| What the task requires |
Where the line with "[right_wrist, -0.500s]" appears below, start writing out lines exactly, and finish with the line with "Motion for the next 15", which is included; write out nothing else.
• • • • • • •
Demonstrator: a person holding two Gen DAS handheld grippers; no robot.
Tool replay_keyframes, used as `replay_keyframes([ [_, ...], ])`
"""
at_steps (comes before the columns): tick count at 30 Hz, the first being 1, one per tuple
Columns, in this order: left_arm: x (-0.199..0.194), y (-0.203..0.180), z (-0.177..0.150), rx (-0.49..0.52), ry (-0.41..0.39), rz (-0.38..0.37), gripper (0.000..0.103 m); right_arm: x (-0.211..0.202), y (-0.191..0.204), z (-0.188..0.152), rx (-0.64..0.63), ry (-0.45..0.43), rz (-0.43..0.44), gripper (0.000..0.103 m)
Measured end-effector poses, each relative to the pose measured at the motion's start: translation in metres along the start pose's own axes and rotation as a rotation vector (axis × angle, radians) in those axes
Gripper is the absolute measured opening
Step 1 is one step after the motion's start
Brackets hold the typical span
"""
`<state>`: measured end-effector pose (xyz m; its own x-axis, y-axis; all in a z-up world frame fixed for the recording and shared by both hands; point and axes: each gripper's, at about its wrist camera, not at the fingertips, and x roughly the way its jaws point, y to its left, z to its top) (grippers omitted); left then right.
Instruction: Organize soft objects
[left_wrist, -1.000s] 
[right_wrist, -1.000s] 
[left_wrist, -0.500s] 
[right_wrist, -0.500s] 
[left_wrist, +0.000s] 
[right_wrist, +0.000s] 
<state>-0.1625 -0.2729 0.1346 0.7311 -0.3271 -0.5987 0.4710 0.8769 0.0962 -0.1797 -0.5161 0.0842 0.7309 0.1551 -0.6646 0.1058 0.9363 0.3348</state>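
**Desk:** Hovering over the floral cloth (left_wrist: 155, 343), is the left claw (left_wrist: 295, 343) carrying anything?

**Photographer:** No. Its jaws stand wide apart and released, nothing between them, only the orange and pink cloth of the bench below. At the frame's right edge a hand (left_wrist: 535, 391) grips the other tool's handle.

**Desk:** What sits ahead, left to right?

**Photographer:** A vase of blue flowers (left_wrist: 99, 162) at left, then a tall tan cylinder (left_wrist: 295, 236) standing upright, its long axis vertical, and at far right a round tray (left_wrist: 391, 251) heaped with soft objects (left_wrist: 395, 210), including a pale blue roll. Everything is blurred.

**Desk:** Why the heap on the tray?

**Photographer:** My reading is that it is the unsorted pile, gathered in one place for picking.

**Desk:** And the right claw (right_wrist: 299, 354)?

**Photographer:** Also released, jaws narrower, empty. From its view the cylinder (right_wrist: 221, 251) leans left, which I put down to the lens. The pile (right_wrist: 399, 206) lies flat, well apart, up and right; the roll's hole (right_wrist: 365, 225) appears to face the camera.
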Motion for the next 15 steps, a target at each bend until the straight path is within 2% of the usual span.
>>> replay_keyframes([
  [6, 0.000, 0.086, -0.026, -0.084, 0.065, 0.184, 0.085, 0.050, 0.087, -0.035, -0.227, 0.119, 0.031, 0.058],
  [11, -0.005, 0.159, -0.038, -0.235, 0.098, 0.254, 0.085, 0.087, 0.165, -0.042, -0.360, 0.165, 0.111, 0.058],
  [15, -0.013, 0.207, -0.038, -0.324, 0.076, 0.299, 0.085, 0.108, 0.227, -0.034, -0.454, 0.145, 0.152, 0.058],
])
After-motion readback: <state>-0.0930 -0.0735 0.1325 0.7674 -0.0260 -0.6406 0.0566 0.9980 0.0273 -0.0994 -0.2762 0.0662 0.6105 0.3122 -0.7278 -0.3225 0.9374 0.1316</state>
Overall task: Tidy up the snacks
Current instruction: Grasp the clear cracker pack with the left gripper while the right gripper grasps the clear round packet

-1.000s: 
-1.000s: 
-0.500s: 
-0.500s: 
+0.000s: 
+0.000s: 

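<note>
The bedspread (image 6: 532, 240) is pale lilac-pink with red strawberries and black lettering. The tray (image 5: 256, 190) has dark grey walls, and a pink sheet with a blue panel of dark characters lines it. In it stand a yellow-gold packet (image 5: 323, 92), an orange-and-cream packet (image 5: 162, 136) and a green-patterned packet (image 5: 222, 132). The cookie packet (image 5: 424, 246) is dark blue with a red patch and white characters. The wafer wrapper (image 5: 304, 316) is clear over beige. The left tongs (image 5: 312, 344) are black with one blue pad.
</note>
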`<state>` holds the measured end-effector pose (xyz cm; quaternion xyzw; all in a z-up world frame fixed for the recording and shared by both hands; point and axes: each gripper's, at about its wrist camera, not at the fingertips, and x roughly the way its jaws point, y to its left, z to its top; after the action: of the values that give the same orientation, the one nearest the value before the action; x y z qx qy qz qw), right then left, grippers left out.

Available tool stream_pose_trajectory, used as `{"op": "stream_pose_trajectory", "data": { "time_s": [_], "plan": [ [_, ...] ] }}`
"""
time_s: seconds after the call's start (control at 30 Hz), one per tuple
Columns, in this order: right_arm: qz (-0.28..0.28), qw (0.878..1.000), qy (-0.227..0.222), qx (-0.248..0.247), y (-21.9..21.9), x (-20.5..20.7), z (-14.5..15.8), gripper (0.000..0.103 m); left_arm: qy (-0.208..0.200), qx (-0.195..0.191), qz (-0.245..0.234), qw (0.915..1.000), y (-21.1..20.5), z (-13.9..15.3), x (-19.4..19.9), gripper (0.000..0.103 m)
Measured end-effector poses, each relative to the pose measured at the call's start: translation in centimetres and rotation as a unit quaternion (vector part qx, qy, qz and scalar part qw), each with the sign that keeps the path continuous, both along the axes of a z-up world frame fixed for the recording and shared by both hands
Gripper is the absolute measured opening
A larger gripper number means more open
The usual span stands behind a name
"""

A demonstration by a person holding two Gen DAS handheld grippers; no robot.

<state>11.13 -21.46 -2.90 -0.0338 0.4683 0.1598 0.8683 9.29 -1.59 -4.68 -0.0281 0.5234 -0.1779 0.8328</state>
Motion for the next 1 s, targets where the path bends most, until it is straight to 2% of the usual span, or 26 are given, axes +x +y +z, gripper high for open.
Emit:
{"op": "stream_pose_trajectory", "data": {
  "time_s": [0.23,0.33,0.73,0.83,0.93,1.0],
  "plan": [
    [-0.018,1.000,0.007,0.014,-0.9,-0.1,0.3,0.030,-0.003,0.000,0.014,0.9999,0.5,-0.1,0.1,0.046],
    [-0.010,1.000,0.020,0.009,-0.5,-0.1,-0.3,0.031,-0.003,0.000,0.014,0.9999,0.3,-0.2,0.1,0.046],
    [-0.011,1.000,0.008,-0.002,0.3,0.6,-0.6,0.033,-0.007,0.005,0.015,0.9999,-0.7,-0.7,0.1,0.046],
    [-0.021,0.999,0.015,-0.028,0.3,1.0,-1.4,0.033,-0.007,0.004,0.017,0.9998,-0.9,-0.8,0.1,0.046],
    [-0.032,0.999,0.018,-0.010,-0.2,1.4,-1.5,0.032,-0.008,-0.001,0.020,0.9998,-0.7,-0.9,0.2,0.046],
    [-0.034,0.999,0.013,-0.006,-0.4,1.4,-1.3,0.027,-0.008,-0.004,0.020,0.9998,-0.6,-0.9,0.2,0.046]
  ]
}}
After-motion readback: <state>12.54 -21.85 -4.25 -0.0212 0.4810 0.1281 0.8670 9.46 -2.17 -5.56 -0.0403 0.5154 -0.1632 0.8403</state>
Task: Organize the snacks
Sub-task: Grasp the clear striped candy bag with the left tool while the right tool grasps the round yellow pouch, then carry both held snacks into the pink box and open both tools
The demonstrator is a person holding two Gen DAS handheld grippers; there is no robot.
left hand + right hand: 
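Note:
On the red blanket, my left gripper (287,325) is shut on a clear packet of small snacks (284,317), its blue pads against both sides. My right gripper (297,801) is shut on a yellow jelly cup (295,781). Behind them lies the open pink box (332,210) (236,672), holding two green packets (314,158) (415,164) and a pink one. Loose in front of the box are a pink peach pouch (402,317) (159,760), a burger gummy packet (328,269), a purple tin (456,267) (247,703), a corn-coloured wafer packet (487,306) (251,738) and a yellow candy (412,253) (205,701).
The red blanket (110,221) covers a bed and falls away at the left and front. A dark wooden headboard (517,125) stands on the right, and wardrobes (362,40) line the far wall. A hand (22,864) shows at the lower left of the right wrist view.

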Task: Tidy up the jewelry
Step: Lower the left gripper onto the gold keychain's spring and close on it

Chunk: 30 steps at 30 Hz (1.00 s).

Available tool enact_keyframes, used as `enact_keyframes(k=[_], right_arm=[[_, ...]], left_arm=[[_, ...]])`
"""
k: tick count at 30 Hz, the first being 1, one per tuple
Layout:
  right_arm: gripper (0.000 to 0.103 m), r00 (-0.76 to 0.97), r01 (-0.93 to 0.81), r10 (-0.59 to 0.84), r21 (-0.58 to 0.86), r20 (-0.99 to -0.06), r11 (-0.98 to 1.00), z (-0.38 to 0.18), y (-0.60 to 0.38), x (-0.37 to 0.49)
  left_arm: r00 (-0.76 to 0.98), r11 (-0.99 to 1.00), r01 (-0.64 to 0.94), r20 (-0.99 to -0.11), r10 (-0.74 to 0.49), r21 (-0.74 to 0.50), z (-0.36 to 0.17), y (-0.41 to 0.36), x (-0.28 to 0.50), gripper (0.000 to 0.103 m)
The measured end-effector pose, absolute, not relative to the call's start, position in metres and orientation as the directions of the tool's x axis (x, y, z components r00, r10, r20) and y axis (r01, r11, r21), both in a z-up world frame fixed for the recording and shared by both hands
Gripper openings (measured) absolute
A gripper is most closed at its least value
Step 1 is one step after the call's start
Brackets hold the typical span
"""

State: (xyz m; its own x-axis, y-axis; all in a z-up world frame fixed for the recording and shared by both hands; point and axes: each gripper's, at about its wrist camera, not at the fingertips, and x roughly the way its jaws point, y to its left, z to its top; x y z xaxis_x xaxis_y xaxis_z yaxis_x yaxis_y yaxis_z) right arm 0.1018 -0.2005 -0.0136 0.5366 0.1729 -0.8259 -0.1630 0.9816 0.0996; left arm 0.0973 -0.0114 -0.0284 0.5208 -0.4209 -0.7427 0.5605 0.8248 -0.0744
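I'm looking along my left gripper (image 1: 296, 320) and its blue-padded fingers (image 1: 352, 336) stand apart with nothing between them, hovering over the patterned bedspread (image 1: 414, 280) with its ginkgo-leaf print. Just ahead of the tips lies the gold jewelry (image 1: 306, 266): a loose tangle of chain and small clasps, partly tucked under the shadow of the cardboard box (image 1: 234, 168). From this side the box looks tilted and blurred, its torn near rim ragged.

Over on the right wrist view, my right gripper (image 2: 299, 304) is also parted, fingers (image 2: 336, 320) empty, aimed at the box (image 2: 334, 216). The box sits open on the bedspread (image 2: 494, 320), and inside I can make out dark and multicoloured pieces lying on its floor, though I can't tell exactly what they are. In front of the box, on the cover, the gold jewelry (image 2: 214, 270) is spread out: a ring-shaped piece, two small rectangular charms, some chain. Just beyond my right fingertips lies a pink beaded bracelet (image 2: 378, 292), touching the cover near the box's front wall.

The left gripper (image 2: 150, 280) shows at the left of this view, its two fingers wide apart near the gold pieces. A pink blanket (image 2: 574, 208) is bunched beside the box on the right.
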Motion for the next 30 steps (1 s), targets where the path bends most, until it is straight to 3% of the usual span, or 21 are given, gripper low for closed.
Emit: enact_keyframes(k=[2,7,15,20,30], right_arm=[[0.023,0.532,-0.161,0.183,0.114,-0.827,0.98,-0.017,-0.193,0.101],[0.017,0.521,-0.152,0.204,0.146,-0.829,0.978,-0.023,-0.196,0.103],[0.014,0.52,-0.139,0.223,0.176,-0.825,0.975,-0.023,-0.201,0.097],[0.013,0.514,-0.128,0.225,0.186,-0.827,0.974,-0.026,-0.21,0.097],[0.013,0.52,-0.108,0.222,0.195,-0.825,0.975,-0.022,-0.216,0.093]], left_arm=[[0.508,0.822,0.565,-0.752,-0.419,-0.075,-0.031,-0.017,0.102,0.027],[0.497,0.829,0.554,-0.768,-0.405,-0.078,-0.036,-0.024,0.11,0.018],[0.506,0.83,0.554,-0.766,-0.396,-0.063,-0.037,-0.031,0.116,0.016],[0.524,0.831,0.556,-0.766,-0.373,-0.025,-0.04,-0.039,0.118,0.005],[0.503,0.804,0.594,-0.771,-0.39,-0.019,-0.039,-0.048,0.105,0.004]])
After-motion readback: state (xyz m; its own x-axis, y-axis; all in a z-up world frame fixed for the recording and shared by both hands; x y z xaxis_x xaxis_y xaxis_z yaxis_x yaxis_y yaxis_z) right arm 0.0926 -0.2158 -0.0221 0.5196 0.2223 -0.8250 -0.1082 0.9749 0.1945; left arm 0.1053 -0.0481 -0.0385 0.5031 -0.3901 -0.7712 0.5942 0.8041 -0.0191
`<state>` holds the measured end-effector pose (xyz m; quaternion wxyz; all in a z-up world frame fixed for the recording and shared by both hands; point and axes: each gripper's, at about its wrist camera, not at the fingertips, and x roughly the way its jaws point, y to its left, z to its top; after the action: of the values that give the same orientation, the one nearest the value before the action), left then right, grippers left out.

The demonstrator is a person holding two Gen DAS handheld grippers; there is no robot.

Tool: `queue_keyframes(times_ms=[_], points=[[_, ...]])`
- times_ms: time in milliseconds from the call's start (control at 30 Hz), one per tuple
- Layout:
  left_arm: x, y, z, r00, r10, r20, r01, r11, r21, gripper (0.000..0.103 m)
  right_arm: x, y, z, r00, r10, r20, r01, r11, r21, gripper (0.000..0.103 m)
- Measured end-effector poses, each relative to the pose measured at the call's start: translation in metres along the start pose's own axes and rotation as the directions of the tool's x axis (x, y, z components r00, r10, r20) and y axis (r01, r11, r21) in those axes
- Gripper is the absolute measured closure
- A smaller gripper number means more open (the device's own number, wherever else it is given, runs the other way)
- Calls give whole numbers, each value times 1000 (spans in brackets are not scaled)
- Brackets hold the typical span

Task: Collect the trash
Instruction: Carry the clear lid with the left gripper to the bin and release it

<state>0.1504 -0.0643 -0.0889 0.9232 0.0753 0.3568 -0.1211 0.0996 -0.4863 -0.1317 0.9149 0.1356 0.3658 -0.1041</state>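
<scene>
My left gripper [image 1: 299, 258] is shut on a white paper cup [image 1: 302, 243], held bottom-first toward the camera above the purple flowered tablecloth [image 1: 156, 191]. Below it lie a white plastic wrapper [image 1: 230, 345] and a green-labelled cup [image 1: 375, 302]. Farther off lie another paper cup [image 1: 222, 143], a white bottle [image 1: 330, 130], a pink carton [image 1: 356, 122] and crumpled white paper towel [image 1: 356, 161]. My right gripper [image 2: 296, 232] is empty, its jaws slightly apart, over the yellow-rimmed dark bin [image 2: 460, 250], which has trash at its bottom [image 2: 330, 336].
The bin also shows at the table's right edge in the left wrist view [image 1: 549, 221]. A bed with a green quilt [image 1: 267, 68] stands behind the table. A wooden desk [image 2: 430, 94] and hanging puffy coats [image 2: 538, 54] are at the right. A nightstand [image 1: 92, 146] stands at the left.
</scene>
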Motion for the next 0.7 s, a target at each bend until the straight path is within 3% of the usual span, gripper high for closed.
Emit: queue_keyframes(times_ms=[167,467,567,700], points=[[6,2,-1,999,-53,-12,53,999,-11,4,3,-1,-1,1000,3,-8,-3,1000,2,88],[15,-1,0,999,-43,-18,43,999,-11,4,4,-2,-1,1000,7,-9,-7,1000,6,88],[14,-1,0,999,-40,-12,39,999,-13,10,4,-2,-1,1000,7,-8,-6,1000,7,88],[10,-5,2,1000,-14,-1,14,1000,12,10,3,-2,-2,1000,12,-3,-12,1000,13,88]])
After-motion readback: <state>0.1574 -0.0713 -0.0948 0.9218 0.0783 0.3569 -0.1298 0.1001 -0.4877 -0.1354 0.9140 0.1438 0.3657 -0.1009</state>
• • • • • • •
| Response to this task |
[right_wrist, -0.500s] 
[left_wrist, +0.000s] 
[right_wrist, +0.000s] 
<state>-0.1625 -0.2729 0.1346 0.7311 -0.3271 -0.5987 0.4710 0.8769 0.0962 -0.1797 -0.5161 0.0842 0.7309 0.1551 -0.6646 0.1058 0.9363 0.3348</state>
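**Desk:** Hovering over the floral cloth (left_wrist: 155, 343), is the left claw (left_wrist: 295, 343) carrying anything?

**Photographer:** No. Its jaws stand wide apart and released, nothing between them, only the orange and pink cloth of the bench below. At the frame's right edge a hand (left_wrist: 535, 391) grips the other tool's handle.

**Desk:** What sits ahead, left to right?

**Photographer:** A vase of blue flowers (left_wrist: 99, 162) at left, then a tall tan cylinder (left_wrist: 295, 236) standing upright, its long axis vertical, and at far right a round tray (left_wrist: 391, 251) heaped with soft objects (left_wrist: 395, 210), including a pale blue roll. Everything is blurred.

**Desk:** Why the heap on the tray?

**Photographer:** My reading is that it is the unsorted pile, gathered in one place for picking.

**Desk:** And the right claw (right_wrist: 299, 354)?

**Photographer:** Also released, jaws narrower, empty. From its view the cylinder (right_wrist: 221, 251) leans left, which I put down to the lens. The pile (right_wrist: 399, 206) lies flat, well apart, up and right; the roll's hole (right_wrist: 365, 225) appears to face the camera.
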Motion for the next 15 steps, a target at each bend until the straight path is within 2% of the usual span.

That completes the response to the exercise.